DATA TO USE —
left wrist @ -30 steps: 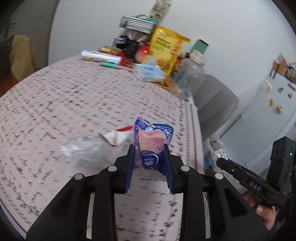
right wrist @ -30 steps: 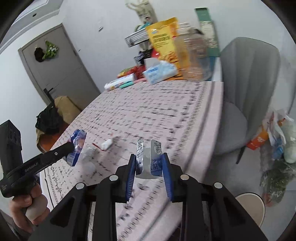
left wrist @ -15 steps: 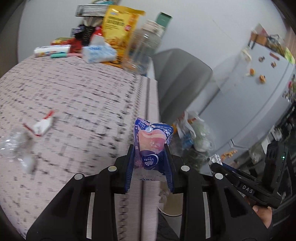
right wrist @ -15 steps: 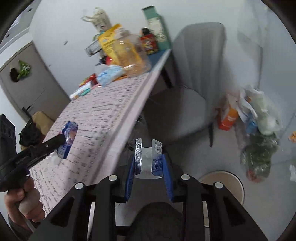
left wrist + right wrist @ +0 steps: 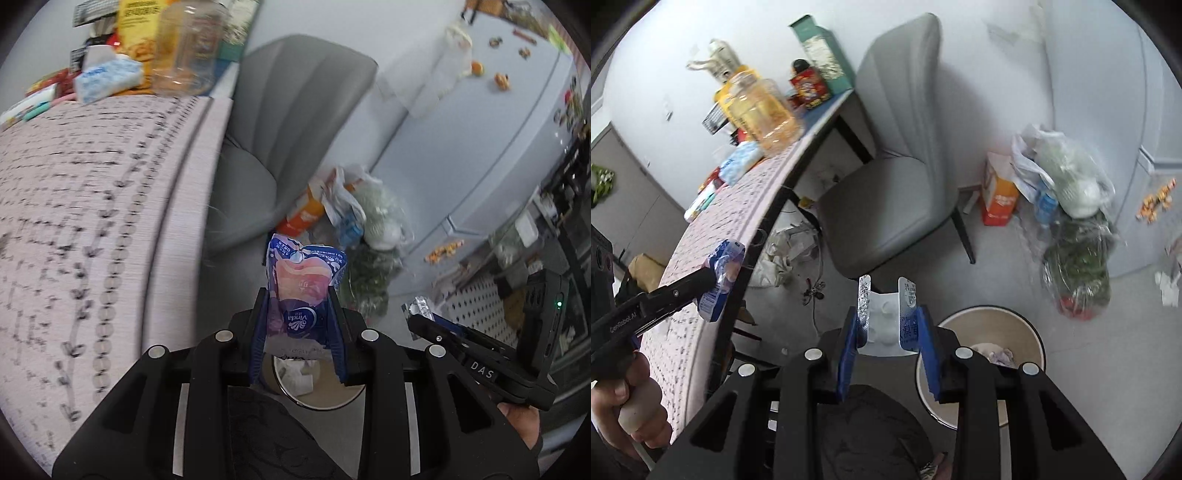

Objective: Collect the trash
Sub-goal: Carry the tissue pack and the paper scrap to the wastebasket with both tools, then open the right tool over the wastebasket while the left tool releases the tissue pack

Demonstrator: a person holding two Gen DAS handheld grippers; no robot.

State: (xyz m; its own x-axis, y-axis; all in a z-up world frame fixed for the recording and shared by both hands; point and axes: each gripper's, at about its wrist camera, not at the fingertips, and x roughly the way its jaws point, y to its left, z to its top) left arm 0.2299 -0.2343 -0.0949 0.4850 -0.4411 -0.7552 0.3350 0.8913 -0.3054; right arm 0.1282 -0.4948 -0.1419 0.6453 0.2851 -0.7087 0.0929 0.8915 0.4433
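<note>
- The right tongs (image 5: 888,332) have a bent blister pack (image 5: 886,325) between their blue pads (image 5: 849,343); the jaws are opening, though the pack's folded sides still lie against the pads.
- A round bin (image 5: 1038,339) stands on the floor just right of the tongs, with crumpled paper inside.
- At the left, a hand (image 5: 628,402) holds the left tongs (image 5: 713,280), closed on a blue packet (image 5: 722,280) over the tabletop (image 5: 738,206) edge.
- A grey chair (image 5: 897,155) stands past the tabletop.
- Bags (image 5: 1067,192) and an orange carton (image 5: 999,195) sit by the far wall.

Left claw (image 5: 298,325) clamped; right claw (image 5: 888,334) jaws opening.
</note>
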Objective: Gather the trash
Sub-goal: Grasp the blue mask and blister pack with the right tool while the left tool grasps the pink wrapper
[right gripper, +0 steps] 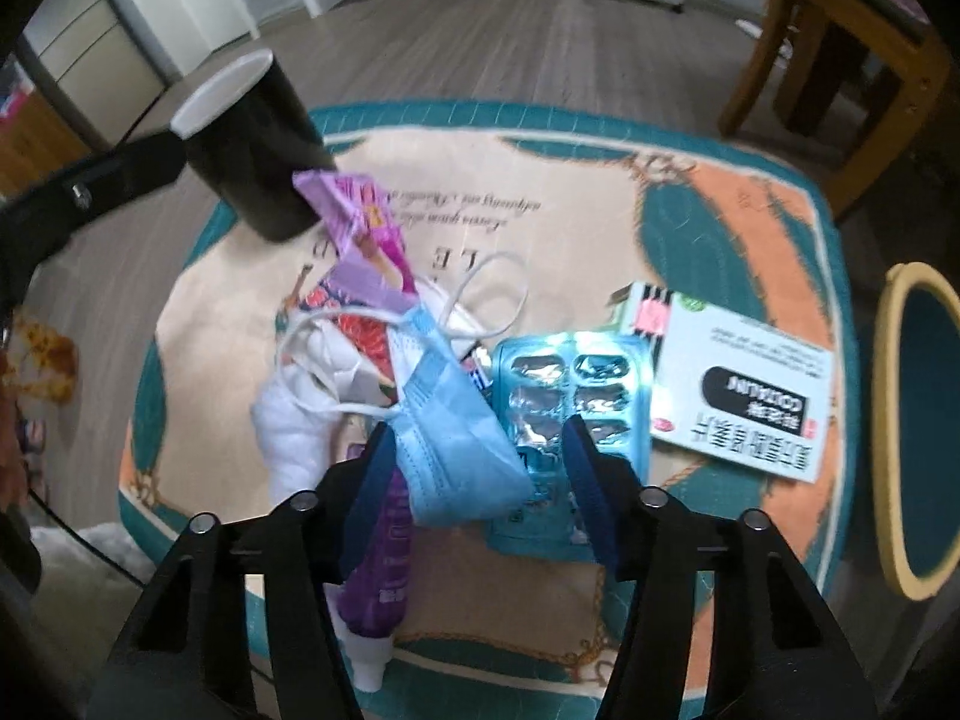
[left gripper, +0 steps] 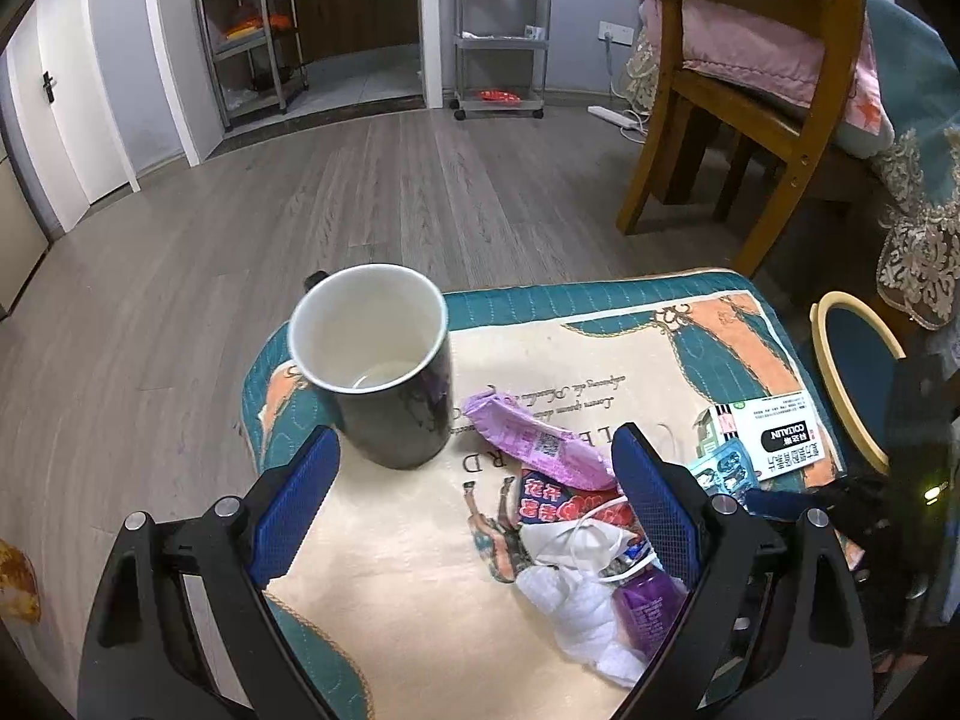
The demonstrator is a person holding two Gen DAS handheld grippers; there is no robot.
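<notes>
A heap of trash lies on the small cloth-covered table (left gripper: 630, 354): a pink wrapper (left gripper: 534, 441), a red wrapper (left gripper: 564, 507), white tissue (left gripper: 576, 606), a purple tube (right gripper: 384, 552), a blue face mask (right gripper: 456, 438) and a blue blister pack (right gripper: 576, 384). My left gripper (left gripper: 474, 480) stands open low over the cloth, its right finger (left gripper: 654, 504) beside the heap and nothing gripped. My right gripper (right gripper: 477, 450) points steeply down with the face mask between its half-wide fingers. The left pad touches the mask, while the right pad stands apart over the blister pack.
A black mug (left gripper: 384, 372) with a white inside stands at the table's far left. A white medicine box (right gripper: 744, 384) lies at the right. Beside the table on the right is a round blue thing with a yellow rim (right gripper: 900, 420). A wooden chair (left gripper: 738, 120) stands behind.
</notes>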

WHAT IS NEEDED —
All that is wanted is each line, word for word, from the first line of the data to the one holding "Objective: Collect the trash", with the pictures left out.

SOLUTION TO THIS PROBLEM —
left wrist @ -30 steps: 
right wrist @ -30 steps: 
left wrist @ -15 steps: 
right wrist @ -15 steps: 
left wrist + right wrist @ +0 steps: 

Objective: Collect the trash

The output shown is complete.